Ao longo das Sequenza, o uso de ritmos aperiódicos que envolvem oscilações rápidas entre frases ativas e ritmos sustentados contrastantes é muito comum, e esta frequência é encontrada ao longo do uso de três modelos rítmicos básicos: notas muito curtas, notas longas e sustentadas, e passagens de notas curtas. Estes três tipos são apresentados de forma variada por contraste: na Sequenza IV, o longo decay com efeitos de pedal usados em sons sustentados; na Sequenza VI, em que as várias notas sustentadas são alternadas com trémulos e com rápidas figurações de natureza linear. Esta relação é vincada através da unidade das alturas entre os acordes do trémulo e as passagens rápidas. Estes modelos não são a única forma de atividade rítmica que ocorre nas Sequenza. Eles representam polaridades de tipos consistentes que são usados como geradores de atividade musical e em obras cujo tempo não possui uma forma métrica absoluta.

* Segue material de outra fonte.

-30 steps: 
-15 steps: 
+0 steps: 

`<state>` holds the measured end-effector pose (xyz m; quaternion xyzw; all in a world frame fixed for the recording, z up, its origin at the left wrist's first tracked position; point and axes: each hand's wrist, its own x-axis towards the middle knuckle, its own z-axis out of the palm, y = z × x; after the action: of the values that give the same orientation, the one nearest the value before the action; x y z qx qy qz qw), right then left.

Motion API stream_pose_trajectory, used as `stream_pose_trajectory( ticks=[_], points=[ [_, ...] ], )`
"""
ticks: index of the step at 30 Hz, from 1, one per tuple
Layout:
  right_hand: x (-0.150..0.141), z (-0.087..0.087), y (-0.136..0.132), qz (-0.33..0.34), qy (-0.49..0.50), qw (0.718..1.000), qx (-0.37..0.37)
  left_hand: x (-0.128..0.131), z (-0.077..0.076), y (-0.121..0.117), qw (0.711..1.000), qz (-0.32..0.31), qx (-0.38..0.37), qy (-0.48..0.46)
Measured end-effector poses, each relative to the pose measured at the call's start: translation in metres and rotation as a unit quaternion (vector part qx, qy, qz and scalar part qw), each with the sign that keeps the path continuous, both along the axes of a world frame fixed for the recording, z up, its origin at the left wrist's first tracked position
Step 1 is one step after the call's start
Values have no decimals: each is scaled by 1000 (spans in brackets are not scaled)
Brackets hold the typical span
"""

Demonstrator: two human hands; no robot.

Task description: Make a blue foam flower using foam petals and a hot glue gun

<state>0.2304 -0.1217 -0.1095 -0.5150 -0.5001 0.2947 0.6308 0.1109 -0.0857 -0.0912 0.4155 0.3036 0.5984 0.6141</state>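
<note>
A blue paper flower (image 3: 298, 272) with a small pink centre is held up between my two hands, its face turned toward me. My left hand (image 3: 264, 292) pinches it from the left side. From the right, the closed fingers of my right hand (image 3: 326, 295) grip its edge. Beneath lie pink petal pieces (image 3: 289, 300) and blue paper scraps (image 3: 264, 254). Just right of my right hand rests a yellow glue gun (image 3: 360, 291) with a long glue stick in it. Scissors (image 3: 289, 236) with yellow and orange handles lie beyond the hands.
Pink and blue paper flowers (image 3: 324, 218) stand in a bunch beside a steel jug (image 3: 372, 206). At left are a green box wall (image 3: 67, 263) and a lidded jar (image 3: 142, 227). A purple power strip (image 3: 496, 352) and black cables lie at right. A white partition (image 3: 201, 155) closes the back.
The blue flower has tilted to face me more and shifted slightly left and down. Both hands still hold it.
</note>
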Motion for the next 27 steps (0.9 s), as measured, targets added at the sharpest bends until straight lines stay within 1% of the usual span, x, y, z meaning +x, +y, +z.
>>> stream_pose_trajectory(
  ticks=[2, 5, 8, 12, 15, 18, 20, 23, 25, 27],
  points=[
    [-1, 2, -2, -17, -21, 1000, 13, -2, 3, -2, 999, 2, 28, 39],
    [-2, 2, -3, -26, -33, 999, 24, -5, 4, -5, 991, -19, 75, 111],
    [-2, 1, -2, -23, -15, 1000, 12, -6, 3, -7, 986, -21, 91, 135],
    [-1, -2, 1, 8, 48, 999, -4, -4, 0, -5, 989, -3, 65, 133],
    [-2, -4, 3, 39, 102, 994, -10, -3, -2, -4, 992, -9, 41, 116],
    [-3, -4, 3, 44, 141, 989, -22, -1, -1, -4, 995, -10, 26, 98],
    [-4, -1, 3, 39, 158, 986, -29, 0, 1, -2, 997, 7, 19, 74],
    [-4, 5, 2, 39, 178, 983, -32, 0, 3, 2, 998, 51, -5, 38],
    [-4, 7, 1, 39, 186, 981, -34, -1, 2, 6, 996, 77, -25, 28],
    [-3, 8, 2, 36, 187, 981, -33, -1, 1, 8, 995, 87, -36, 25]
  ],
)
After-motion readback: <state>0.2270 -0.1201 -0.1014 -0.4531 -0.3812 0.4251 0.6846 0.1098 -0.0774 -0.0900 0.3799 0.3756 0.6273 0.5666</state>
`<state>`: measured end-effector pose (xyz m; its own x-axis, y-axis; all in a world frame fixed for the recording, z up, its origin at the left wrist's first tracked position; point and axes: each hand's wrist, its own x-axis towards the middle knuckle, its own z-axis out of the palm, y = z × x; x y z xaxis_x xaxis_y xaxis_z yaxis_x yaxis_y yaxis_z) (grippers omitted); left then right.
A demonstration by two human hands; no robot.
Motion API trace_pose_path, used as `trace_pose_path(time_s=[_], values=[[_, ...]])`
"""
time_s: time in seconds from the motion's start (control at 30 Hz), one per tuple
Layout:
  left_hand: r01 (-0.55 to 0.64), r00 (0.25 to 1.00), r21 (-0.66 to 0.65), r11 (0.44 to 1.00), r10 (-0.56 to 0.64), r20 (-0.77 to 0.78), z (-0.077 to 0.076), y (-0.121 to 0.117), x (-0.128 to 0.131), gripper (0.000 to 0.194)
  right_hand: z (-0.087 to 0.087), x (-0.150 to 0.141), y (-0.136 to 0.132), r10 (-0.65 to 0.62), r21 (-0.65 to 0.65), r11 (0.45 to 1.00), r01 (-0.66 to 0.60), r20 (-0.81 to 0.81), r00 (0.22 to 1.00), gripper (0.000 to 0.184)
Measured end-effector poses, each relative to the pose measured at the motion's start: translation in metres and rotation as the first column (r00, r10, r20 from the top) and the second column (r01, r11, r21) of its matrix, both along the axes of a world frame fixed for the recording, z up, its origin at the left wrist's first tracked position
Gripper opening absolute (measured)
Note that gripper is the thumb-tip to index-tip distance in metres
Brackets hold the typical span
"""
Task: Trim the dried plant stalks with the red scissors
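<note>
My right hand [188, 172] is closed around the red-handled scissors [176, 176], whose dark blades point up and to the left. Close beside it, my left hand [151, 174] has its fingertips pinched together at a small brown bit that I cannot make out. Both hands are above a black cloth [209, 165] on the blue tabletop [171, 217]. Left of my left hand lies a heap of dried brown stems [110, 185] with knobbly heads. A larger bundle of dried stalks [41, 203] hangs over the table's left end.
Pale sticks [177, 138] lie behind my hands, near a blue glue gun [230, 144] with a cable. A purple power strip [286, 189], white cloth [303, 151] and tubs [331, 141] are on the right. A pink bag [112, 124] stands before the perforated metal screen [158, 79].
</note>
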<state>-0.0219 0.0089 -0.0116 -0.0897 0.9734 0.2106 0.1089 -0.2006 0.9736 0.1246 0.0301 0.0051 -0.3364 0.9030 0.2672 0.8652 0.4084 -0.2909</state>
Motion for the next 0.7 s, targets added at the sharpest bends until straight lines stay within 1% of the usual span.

Nas Sequenza III e V, os três modelos que frequentemente se utilizam com vista à elaboração de figuras rítmicas subsequentes nem sempre são exatamente semelhantes ao modelo original. A integração das ideias rítmicas de Berio é visível no modo como uma ideia rítmica simples, como a de duas semicolcheias, por exemplo, é usada em diversos tipos de transmutações, afirmando-se como uma figura unificadora (Priore, 2007).